● **WHAT YOU NEED TO DO**:
Up to and including the line that contains "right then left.", write out each line of the material from its first line, exactly.

'''

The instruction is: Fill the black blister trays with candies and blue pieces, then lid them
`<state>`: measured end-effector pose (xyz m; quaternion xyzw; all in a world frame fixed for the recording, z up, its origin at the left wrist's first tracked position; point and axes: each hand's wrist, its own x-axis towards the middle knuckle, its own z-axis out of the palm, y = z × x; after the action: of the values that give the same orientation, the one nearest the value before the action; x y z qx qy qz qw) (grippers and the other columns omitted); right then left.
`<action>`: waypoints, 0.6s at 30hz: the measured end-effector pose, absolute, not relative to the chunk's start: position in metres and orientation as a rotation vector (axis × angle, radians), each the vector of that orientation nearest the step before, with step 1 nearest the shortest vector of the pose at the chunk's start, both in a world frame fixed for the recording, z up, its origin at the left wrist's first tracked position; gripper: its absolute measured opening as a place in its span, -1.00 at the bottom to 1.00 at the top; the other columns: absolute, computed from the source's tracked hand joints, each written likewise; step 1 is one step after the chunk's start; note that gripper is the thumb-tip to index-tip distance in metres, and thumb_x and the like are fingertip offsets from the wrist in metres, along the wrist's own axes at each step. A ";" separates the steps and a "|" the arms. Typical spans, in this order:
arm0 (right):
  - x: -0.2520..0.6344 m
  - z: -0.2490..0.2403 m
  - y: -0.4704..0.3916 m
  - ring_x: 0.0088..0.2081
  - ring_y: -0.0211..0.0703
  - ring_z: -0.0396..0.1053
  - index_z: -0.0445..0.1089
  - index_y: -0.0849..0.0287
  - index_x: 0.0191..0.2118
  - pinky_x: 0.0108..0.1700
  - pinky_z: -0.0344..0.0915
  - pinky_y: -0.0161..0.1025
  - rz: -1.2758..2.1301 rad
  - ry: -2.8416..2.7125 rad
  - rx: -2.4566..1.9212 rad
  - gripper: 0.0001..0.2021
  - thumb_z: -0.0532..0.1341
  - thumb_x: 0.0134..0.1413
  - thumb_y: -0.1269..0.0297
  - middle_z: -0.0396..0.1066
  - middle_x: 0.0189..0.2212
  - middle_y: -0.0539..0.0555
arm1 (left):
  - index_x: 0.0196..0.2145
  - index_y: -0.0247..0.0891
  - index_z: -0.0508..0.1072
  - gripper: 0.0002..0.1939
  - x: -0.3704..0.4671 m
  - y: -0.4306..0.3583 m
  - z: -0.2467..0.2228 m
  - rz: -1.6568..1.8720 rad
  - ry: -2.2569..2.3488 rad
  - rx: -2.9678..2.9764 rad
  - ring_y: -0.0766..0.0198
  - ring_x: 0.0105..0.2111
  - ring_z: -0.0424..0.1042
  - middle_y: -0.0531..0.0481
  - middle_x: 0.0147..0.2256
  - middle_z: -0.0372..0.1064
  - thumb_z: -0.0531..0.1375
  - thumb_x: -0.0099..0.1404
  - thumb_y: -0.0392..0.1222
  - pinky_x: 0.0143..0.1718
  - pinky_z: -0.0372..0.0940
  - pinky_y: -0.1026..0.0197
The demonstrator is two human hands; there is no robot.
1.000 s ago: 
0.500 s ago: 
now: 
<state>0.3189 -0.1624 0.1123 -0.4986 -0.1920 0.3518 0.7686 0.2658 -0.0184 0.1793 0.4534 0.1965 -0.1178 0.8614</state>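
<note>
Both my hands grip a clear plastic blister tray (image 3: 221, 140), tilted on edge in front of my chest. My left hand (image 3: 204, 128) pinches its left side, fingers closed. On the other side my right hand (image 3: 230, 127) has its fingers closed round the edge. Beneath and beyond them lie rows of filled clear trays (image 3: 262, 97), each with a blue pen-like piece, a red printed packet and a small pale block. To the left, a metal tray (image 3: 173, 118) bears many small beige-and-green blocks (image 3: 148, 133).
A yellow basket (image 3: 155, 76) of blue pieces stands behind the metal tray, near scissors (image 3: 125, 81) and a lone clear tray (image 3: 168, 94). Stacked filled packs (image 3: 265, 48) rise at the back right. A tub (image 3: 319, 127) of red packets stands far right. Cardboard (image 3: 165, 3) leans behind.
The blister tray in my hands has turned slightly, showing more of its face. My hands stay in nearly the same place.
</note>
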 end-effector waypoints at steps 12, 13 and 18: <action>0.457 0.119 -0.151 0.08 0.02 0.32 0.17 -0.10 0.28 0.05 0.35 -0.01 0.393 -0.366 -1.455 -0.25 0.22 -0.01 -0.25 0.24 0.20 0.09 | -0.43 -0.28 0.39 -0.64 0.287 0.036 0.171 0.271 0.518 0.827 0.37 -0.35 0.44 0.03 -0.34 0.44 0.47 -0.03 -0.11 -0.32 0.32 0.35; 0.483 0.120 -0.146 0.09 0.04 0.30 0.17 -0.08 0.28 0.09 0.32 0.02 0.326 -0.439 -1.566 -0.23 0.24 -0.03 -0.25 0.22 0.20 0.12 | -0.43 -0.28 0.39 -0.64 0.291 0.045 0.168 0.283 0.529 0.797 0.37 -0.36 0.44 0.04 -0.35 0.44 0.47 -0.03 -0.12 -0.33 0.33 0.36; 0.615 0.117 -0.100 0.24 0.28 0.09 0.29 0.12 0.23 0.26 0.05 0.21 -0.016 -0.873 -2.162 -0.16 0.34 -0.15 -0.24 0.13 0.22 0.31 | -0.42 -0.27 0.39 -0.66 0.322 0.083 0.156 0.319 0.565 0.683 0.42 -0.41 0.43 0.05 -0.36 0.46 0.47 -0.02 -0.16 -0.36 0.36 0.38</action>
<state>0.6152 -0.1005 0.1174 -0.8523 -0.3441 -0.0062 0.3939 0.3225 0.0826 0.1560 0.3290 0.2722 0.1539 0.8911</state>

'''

● **FINISHED TASK**:
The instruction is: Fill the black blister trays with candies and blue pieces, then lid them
`<state>`: measured end-effector pose (xyz m; quaternion xyzw; all in a world frame fixed for the recording, z up, its origin at the left wrist's first tracked position; point and axes: each hand's wrist, its own x-axis towards the middle knuckle, its own z-axis out of the palm, y = z × x; after the action: of the values that give the same orientation, the one nearest the value before the action; x y z qx qy qz qw) (grippers and the other columns omitted); right then left.

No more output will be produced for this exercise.